Como si los espíritus estuviesen de su parte, Kukutux recogió aquel día montones de almejas, mientras que las demás mujeres sólo encontraron unas pocas. La viuda prácticamente había llenado la cesta cuando oyó que Cesta Moteada gritaba:
—¡Comerciantes! ¡He visto el ik! Las palabras golpearon el pecho de Kukutux como si de rocas se tratara. Levantó la cabeza e hizo visera con las manos para protegerse del resplandor del sol. Cesta Moteada tenía razón: el ik de los comerciantes surcaba las aguas.

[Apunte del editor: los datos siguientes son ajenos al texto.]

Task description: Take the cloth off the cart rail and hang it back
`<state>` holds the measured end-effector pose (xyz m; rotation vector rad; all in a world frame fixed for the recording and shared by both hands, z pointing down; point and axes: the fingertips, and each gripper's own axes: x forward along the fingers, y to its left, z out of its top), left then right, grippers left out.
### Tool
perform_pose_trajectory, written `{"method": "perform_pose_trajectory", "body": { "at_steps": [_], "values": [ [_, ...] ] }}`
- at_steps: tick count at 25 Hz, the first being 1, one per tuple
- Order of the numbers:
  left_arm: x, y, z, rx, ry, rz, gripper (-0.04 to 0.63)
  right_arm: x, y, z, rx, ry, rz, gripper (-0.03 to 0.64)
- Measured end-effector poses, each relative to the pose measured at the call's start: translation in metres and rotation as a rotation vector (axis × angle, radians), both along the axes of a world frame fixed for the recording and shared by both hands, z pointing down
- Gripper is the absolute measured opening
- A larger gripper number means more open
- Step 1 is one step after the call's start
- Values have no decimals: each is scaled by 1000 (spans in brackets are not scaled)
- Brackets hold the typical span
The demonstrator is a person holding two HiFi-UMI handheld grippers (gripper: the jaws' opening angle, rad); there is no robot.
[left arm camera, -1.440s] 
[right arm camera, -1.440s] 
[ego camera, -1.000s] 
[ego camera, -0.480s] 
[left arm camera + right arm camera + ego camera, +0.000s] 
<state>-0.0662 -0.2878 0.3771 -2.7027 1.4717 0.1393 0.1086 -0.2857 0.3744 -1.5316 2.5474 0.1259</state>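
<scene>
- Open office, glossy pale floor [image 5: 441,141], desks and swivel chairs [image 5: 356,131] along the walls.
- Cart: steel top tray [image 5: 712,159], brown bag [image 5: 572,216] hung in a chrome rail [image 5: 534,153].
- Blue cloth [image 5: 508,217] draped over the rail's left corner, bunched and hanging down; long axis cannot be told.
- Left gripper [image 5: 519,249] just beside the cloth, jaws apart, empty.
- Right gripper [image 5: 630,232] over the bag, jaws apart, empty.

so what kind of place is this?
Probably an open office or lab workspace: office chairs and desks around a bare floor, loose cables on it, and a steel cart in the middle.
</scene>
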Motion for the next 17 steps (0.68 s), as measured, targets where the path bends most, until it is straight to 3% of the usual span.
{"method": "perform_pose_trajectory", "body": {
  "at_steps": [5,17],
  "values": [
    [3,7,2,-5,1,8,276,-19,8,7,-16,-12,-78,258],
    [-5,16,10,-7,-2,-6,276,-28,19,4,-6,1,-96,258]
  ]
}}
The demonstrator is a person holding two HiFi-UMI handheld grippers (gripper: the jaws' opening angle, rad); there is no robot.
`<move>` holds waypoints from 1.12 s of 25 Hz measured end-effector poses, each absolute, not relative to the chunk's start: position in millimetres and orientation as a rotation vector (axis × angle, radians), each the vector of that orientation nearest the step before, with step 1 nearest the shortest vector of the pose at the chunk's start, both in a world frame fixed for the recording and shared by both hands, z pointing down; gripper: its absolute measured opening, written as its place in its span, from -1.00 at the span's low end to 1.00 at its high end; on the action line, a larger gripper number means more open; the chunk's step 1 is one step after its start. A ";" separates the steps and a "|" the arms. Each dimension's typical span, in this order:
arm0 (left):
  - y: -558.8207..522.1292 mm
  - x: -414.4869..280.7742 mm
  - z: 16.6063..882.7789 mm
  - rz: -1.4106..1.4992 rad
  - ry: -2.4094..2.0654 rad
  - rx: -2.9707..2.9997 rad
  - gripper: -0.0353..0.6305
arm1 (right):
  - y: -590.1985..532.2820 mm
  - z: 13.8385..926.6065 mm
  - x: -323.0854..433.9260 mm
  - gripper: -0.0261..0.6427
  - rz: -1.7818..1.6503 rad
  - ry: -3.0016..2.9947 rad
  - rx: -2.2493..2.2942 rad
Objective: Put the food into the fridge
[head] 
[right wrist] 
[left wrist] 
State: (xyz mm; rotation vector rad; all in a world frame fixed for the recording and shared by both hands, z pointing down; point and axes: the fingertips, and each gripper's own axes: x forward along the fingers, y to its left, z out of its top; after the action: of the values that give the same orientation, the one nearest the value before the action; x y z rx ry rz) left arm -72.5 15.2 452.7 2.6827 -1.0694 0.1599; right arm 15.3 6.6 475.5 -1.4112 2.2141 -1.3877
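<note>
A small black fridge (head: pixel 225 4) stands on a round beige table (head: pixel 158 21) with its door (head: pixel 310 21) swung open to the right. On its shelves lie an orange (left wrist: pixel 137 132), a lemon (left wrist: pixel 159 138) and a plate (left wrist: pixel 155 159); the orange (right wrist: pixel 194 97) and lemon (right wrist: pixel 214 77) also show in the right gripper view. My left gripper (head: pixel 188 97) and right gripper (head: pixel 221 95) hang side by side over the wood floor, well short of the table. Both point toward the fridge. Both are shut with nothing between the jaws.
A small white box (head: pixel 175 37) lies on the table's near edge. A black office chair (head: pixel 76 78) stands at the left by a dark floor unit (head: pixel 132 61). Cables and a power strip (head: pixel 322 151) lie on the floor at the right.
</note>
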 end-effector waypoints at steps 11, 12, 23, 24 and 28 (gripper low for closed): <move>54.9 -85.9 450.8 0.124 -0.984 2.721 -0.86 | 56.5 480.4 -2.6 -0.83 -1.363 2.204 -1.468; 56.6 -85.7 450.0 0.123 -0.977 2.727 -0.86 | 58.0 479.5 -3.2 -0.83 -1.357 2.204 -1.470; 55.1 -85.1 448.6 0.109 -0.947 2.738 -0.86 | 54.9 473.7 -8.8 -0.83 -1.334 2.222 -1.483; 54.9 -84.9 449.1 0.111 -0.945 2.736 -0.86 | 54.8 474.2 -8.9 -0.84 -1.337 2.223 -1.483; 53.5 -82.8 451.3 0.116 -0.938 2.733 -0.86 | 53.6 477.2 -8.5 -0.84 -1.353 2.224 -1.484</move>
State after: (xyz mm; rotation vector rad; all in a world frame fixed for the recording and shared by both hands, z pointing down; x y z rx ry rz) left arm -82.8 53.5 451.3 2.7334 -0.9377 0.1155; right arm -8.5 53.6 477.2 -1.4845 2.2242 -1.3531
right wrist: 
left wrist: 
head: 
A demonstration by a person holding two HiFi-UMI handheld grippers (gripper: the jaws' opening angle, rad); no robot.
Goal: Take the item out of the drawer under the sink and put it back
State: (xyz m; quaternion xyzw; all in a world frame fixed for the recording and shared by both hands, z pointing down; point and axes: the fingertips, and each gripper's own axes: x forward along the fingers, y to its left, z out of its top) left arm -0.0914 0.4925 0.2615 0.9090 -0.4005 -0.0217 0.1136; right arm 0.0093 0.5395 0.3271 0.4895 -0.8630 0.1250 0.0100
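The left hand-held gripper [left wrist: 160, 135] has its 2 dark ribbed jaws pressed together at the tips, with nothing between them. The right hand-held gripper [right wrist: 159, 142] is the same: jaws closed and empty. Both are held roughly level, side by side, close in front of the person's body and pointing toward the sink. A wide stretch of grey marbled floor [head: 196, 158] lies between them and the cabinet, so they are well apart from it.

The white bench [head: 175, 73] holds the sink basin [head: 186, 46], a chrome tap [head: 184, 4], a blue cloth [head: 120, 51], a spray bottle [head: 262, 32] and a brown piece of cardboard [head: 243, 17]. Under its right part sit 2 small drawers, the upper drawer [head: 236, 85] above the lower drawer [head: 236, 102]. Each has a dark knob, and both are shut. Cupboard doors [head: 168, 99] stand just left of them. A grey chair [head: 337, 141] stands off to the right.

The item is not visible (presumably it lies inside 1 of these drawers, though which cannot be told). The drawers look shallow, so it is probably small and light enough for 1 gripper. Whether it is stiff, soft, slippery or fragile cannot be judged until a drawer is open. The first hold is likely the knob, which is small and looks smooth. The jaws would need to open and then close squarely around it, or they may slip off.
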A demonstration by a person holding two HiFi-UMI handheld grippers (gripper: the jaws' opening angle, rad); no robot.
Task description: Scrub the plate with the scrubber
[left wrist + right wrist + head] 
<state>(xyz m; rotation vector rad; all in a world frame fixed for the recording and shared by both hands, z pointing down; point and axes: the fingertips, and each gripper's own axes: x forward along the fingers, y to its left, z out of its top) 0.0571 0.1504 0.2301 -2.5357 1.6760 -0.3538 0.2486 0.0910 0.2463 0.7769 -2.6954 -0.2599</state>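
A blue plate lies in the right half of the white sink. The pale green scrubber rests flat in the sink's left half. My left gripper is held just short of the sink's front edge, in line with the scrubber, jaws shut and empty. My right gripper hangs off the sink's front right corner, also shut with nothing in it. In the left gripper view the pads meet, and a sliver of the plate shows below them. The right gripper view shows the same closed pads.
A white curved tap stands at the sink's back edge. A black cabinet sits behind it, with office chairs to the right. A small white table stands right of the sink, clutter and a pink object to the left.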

—También se acerca un ikyak —dijo Kukutux.
—¿Son los mismos comerciantes u otros? —inquirió Cesta Moteada.
—Son los mismos —respondió Kukutux.
—Será mejor que regreses al ulaq —opinó Muchos Niños—. Ahora eres la mujer de los comerciantes.
Kukutux ignoró las palabras de Muchos Niños y siguió cavando. Le resultaba molesto que la mujer le dijese lo que tenía que hacer.
—Tienes que irte —terció Chillona—. Se preguntarán dónde estás.
Sin mirar a las mujeres, Kukutux se encaminó a la orilla. Bajó la cesta de recolección para enjuagar las almejas, lavó el recogedor, escurrió el agua con la mano y acomodó la herramienta en su cabeza.
Mientras caminaba hacia la playa de la aldea, pequeños espíritus colaron preocupaciones en sus pensamientos. ¿Y si a los trocadores le desagradaban sus comidas? ¿Y si no tenía almejas suficientes para llenar sus estómagos? Se acordó de los espacios para dormir y de las necesidades que, al parecer, dominaban la vida de todos los hombres.
Kukutux se preguntó qué haría si uno de los comerciantes la quería en el lecho. Aguardó como si el viento pudiera responder, como si los inquietantes espíritus portasen sabiduría además de preocupaciones. Como no obtuvo respuesta, declaró con voz firme:
—Abrigaré la esperanza de que me den un hijo.